■ Exercise requirements ■
Please go line by line and repeat the data below exactly, with no images.

■ Recorded information ■

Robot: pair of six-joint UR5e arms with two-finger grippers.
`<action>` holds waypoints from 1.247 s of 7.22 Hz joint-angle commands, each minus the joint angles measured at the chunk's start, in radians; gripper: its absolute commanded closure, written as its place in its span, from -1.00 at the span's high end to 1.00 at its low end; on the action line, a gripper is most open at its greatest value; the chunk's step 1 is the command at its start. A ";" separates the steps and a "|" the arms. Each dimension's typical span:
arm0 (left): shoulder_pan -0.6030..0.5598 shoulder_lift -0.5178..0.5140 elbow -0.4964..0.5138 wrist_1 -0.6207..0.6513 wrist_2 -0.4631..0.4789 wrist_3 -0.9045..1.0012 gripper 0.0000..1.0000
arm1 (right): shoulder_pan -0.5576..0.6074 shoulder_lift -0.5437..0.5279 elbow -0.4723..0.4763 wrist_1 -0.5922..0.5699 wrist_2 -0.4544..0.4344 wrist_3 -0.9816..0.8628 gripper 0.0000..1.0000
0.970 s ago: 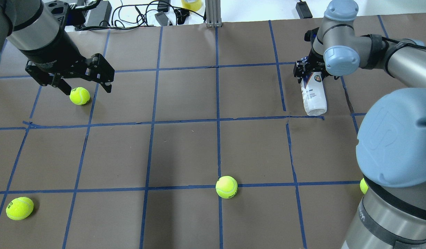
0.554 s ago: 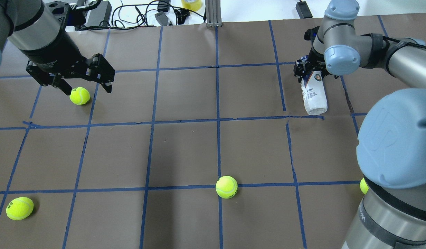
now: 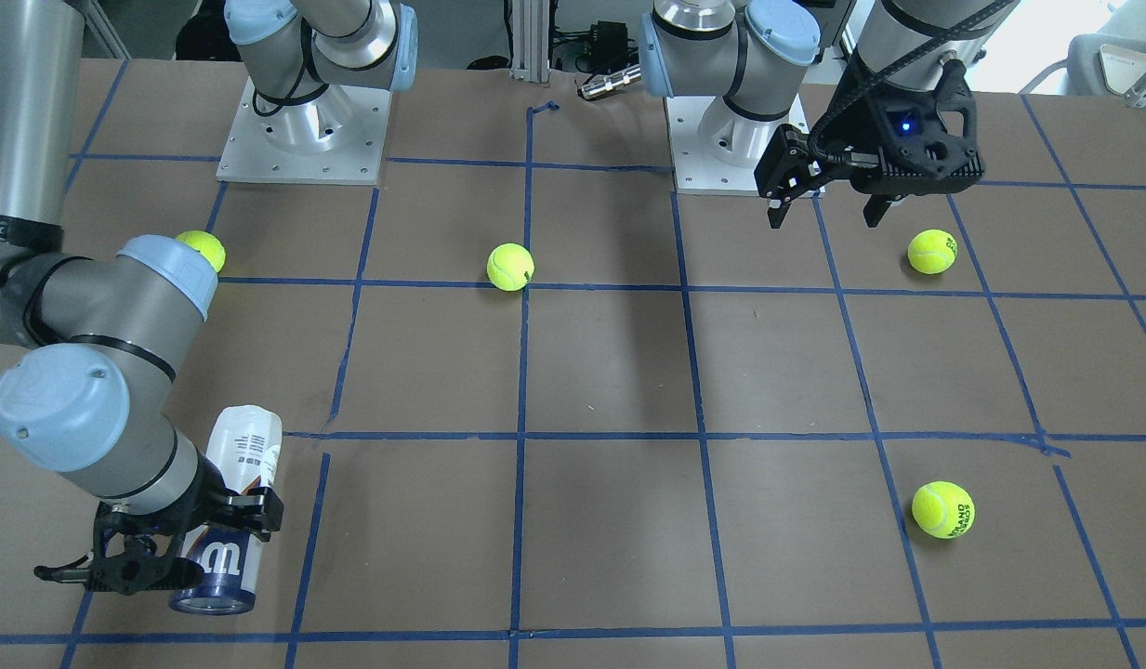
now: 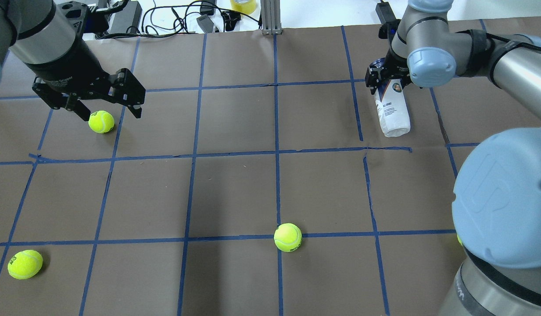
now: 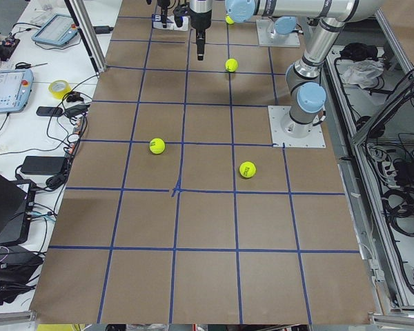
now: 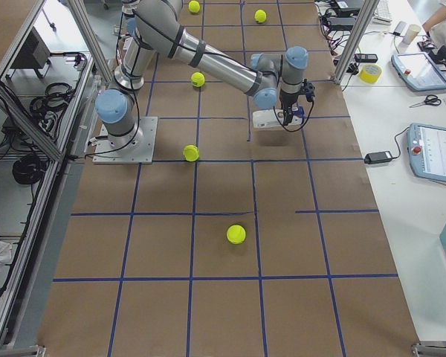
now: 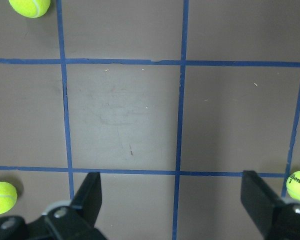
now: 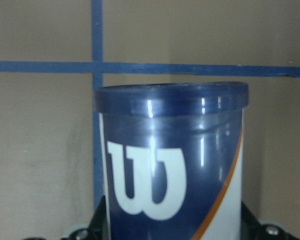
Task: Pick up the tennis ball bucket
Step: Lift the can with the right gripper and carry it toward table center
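The tennis ball bucket (image 4: 391, 112) is a clear tube with a white and navy label, lying lengthwise at the far right. It also shows in the front view (image 3: 243, 451). My right gripper (image 4: 386, 81) is shut on its dark blue rim end, which fills the right wrist view (image 8: 170, 175) with the white "W". I cannot tell whether the tube's white end touches the paper. My left gripper (image 4: 111, 115) is open and empty, hovering over a tennis ball (image 4: 101, 121) at the far left; its fingers (image 7: 90, 195) show spread wide.
More tennis balls lie at the near centre (image 4: 288, 237) and near left (image 4: 24, 264), and one is mostly hidden by my right arm's base (image 4: 459, 239). Cables (image 4: 178, 17), a metal post (image 4: 270, 17) and a tape roll (image 4: 243, 5) sit beyond the far edge.
My right gripper has moved away from the robot and slightly left with the bucket's rim end in it, and the tube has shifted along with it. The left arm has not moved.
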 commanded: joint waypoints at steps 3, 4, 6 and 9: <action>0.000 0.002 0.000 -0.002 0.009 0.000 1.00 | 0.121 0.026 -0.083 0.006 0.036 0.060 0.58; 0.000 0.003 0.000 -0.002 0.005 0.000 1.00 | 0.159 0.026 -0.084 0.003 0.023 0.076 0.58; 0.000 0.003 -0.001 -0.003 0.006 0.000 1.00 | 0.214 0.028 -0.089 -0.001 0.036 0.165 0.58; 0.002 0.003 -0.001 -0.010 0.005 -0.005 1.00 | 0.296 0.029 -0.089 -0.009 0.035 0.284 0.59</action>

■ Worked solution ■
Robot: pair of six-joint UR5e arms with two-finger grippers.
`<action>` holds waypoints from 1.247 s of 7.22 Hz joint-angle commands, each minus the joint angles measured at the chunk's start, in radians; gripper: its absolute commanded closure, written as its place in its span, from -1.00 at the span's high end to 1.00 at its low end; on the action line, a gripper is most open at its greatest value; the chunk's step 1 is the command at its start. A ";" separates the steps and a "|" the arms. Each dimension's typical span:
arm0 (left): shoulder_pan -0.6030..0.5598 shoulder_lift -0.5178..0.5140 elbow -0.4964..0.5138 wrist_1 -0.6207..0.6513 wrist_2 -0.4631..0.4789 wrist_3 -0.9045..1.0012 gripper 0.0000..1.0000
arm1 (right): shoulder_pan -0.5576..0.6074 shoulder_lift -0.5437..0.5279 elbow -0.4723..0.4763 wrist_1 -0.5922..0.5699 wrist_2 -0.4544..0.4344 wrist_3 -0.9816..0.8628 gripper 0.0000..1.0000
0.970 s ago: 
0.554 s ago: 
now: 
now: 
now: 
now: 
now: 
now: 
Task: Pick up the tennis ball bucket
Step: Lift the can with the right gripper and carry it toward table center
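The tennis ball bucket (image 4: 391, 112) is a clear tube with a white and navy label, lying lengthwise at the far right. It also shows in the front view (image 3: 243, 451). My right gripper (image 4: 386, 81) is shut on its dark blue rim end, which fills the right wrist view (image 8: 170, 175) with the white "W". I cannot tell whether the tube's white end touches the paper. My left gripper (image 4: 111, 115) is open and empty, hovering over a tennis ball (image 4: 101, 121) at the far left; its fingers (image 7: 90, 195) show spread wide.
More tennis balls lie at the near centre (image 4: 288, 237) and near left (image 4: 24, 264), and one is mostly hidden by my right arm's base (image 4: 459, 239). Cables (image 4: 178, 17), a metal post (image 4: 270, 17) and a tape roll (image 4: 243, 5) sit beyond the far edge.
My right gripper has moved away from the robot and slightly left with the bucket's rim end in it, and the tube has shifted along with it. The left arm has not moved.
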 commanded: joint waypoints at steps 3, 4, 6 and 9: <action>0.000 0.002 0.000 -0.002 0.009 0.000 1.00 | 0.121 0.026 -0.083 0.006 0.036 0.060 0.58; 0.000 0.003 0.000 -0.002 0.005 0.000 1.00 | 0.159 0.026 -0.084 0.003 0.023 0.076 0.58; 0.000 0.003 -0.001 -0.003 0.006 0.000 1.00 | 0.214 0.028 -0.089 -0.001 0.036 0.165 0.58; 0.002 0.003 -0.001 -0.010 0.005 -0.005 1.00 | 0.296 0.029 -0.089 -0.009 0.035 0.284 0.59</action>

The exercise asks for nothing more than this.